#### [Problem statement]
Without the images, repeat every line of the listing verbatim.

#### [Data for this task]

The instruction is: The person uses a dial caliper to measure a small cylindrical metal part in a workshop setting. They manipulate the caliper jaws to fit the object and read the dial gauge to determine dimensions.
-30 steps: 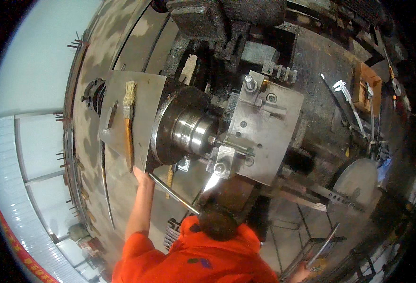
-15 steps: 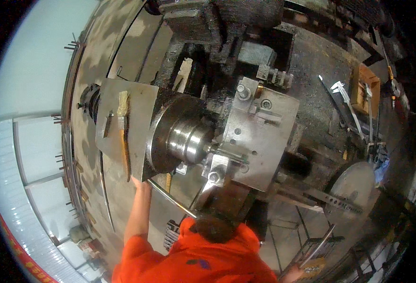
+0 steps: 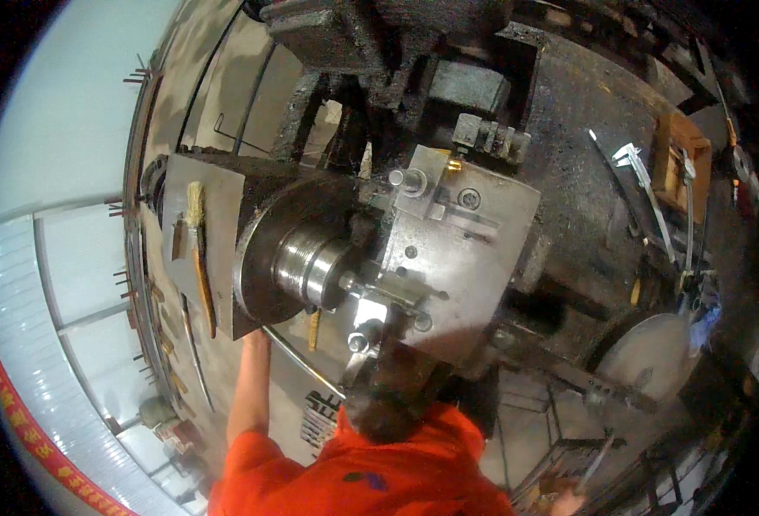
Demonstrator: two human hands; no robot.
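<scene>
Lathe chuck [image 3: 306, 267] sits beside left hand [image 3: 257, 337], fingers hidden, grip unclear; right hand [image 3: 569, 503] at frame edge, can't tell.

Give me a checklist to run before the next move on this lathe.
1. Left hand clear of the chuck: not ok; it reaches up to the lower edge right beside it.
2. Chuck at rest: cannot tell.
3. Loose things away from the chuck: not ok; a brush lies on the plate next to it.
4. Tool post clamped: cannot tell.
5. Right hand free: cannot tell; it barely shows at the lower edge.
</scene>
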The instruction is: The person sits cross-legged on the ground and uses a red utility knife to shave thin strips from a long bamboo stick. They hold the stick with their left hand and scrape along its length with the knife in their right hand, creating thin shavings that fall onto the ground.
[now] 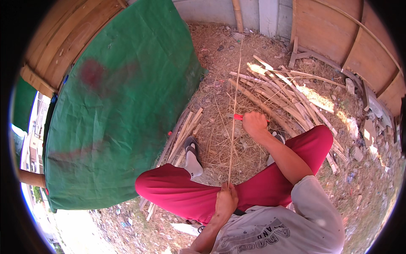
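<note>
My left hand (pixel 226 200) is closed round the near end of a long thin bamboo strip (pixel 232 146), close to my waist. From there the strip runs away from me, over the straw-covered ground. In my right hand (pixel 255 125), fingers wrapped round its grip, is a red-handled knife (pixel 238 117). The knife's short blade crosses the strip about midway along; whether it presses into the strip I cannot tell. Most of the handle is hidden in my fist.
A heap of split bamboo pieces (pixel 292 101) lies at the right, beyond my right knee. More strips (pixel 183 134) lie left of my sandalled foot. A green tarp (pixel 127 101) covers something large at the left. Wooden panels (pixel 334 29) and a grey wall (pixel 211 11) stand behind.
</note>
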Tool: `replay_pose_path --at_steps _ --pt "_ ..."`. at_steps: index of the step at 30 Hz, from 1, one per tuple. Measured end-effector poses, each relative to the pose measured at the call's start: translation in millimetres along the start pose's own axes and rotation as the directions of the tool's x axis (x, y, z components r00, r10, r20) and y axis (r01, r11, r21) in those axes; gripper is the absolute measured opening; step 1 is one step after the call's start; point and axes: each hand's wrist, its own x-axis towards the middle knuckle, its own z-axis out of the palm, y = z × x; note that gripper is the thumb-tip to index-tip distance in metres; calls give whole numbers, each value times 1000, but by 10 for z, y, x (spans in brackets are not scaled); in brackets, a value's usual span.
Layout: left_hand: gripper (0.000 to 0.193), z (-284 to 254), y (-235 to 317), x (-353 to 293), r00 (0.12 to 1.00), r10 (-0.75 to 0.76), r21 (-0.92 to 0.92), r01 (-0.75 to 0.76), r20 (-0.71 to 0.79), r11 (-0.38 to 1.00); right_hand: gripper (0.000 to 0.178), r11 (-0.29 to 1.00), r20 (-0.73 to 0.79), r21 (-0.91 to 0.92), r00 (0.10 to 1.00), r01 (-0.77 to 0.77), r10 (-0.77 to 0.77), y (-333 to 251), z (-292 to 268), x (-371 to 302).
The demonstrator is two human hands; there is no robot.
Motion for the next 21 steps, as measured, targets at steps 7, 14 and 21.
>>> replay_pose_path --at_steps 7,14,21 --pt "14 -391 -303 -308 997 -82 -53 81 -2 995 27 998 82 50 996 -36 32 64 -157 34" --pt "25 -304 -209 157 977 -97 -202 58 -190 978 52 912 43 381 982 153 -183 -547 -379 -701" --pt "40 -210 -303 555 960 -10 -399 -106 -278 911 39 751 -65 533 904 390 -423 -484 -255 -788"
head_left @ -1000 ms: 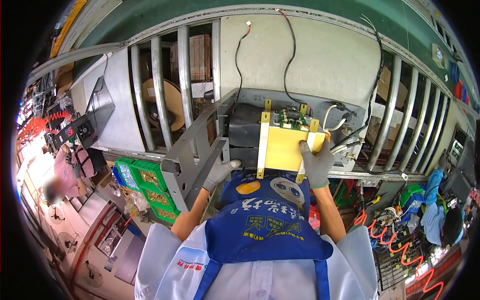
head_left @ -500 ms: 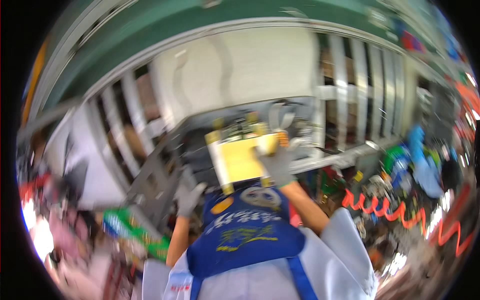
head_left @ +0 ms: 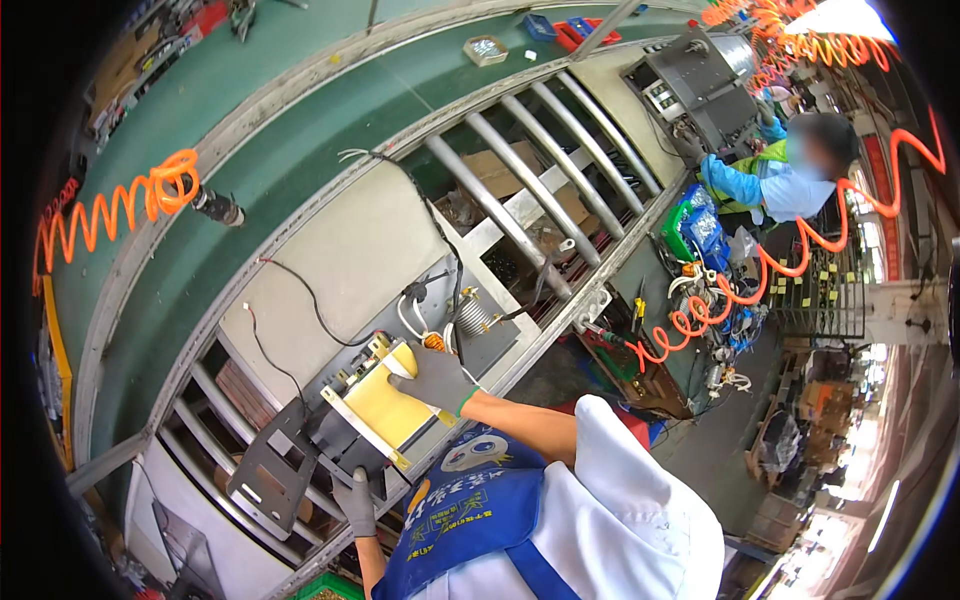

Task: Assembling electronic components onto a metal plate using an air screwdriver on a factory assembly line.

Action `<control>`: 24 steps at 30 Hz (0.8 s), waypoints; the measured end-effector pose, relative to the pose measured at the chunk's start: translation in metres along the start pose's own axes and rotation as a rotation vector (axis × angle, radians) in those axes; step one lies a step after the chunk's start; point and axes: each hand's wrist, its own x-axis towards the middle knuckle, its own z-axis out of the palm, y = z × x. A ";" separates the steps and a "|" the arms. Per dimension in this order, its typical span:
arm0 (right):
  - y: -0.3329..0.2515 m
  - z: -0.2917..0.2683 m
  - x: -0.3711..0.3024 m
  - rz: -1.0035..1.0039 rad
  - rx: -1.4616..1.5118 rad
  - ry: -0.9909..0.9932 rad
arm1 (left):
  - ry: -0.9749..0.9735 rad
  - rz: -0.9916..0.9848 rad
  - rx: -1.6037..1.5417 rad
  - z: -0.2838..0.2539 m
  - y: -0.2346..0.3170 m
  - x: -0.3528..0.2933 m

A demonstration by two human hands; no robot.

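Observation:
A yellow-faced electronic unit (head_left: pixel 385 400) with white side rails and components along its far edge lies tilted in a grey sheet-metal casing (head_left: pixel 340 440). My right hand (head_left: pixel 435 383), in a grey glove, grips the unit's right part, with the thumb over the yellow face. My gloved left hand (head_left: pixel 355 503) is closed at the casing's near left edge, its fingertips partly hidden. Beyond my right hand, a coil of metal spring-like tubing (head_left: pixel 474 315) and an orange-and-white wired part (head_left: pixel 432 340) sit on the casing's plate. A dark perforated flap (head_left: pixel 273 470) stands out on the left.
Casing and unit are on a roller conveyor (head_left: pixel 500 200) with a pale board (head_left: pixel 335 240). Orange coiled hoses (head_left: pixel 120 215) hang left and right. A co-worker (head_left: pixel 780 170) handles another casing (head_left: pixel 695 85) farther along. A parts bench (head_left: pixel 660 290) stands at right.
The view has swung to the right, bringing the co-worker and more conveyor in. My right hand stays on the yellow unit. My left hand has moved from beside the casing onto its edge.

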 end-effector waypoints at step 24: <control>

#### [Answer to the exercise]
The instruction is: The person uses a dial caliper to measure a small cylindrical metal part in a workshop setting. They manipulate the caliper jaws to fit the object and read the dial gauge to determine dimensions.
-30 steps: 
-15 steps: 
+0 steps: 
Demonstrator: two human hands; no robot.
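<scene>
Lathe chuck [image 3: 306, 267] sits beside left hand [image 3: 257, 337], fingers hidden, grip unclear; right hand [image 3: 569, 503] at frame edge, can't tell.

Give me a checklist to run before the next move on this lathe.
1. Left hand clear of the chuck: not ok; it reaches up to the lower edge right beside it.
2. Chuck at rest: cannot tell.
3. Loose things away from the chuck: not ok; a brush lies on the plate next to it.
4. Tool post clamped: cannot tell.
5. Right hand free: cannot tell; it barely shows at the lower edge.
</scene>
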The instruction is: The person sits cross-legged on the ground and uses a red utility knife to shave thin strips from a long bamboo stick. They hold the stick with their left hand and scrape along its length with the knife in their right hand, creating thin shavings that fall onto the ground.
[now] 
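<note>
My left hand (pixel 226 200) is closed round the near end of a long thin bamboo strip (pixel 232 146), close to my waist. From there the strip runs away from me, over the straw-covered ground. In my right hand (pixel 255 125), fingers wrapped round its grip, is a red-handled knife (pixel 238 117). The knife's short blade crosses the strip about midway along; whether it presses into the strip I cannot tell. Most of the handle is hidden in my fist.
A heap of split bamboo pieces (pixel 292 101) lies at the right, beyond my right knee. More strips (pixel 183 134) lie left of my sandalled foot. A green tarp (pixel 127 101) covers something large at the left. Wooden panels (pixel 334 29) and a grey wall (pixel 211 11) stand behind.
</note>
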Tool: `replay_pose_path --at_steps _ --pt "_ ..."`. at_steps: index of the step at 30 Hz, from 1, one per tuple. Measured end-effector poses, each relative to the pose measured at the call's start: translation in millimetres along the start pose's own axes and rotation as the directions of the tool's x axis (x, y, z components r00, r10, r20) and y axis (r01, r11, r21) in those axes; gripper is the absolute measured opening; step 1 is one step after the call's start; point and axes: each hand's wrist, its own x-axis towards the middle knuckle, its own z-axis out of the palm, y = z × x; note that gripper is the thumb-tip to index-tip distance in metres; calls give whole numbers, each value times 1000, but by 10 for z, y, x (spans in brackets are not scaled); in brackets, a value's usual span.
Layout: left_hand: gripper (0.000 to 0.193), z (-284 to 254), y (-235 to 317), x (-353 to 293), r00 (0.12 to 1.00), r10 (-0.75 to 0.76), r21 (-0.92 to 0.92), r01 (-0.75 to 0.76), r20 (-0.71 to 0.79), r11 (-0.38 to 1.00); right_hand: gripper (0.000 to 0.178), r11 (-0.29 to 1.00), r20 (-0.73 to 0.79), r21 (-0.91 to 0.92), r00 (0.10 to 1.00), r01 (-0.77 to 0.77), r10 (-0.77 to 0.77), y (-333 to 251), z (-292 to 268), x (-371 to 302).
The demonstrator is two human hands; there is no robot.
Motion for the next 21 steps, as measured, targets at steps 7, 14 and 21.
>>> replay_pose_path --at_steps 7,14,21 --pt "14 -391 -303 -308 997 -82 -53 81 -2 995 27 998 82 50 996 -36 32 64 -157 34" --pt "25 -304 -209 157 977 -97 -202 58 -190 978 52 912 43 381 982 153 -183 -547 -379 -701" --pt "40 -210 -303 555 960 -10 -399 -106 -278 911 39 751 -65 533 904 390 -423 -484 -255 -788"
head_left @ -1000 ms: 
head_left @ -500 ms: 
head_left @ +0 ms: 

Task: Assembling electronic components onto a metal plate using an air screwdriver on a factory assembly line.

Action `<control>`: 24 steps at 30 Hz (0.8 s), waypoints; the measured end-effector pose, relative to the pose measured at the chunk's start: translation in metres along the start pose's own axes and rotation as a rotation vector (axis × angle, radians) in those axes; step one lies a step after the chunk's start; point and axes: each hand's wrist, its own x-axis towards the middle knuckle, its own z-axis out of the palm, y = z × x. A ";" separates the steps and a "|" the arms. Per dimension in this order, its typical span:
arm0 (right):
  - y: -0.3329..0.2515 m
  - z: -0.2917..0.2683 m
  - x: -0.3711..0.3024 m
  - rz: -1.0035..1.0039 rad
  - rx: -1.4616..1.5118 rad
  - ry: -0.9909..0.9932 rad
arm1 (left):
  - ry: -0.9749..0.9735 rad
  - rz: -0.9916..0.9848 rad
  - rx: -1.6037..1.5417 rad
  - z: -0.2838..0.2539 m
  - y: -0.2346..0.3170 m
  - x: -0.3528..0.2933 m

A demonstration by two human hands; no robot.

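Observation:
A yellow-faced electronic unit (head_left: pixel 385 400) with white side rails and components along its far edge lies tilted in a grey sheet-metal casing (head_left: pixel 340 440). My right hand (head_left: pixel 435 383), in a grey glove, grips the unit's right part, with the thumb over the yellow face. My gloved left hand (head_left: pixel 355 503) is closed at the casing's near left edge, its fingertips partly hidden. Beyond my right hand, a coil of metal spring-like tubing (head_left: pixel 474 315) and an orange-and-white wired part (head_left: pixel 432 340) sit on the casing's plate. A dark perforated flap (head_left: pixel 273 470) stands out on the left.
Casing and unit are on a roller conveyor (head_left: pixel 500 200) with a pale board (head_left: pixel 335 240). Orange coiled hoses (head_left: pixel 120 215) hang left and right. A co-worker (head_left: pixel 780 170) handles another casing (head_left: pixel 695 85) farther along. A parts bench (head_left: pixel 660 290) stands at right.
The view has swung to the right, bringing the co-worker and more conveyor in. My right hand stays on the yellow unit. My left hand has moved from beside the casing onto its edge.
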
 end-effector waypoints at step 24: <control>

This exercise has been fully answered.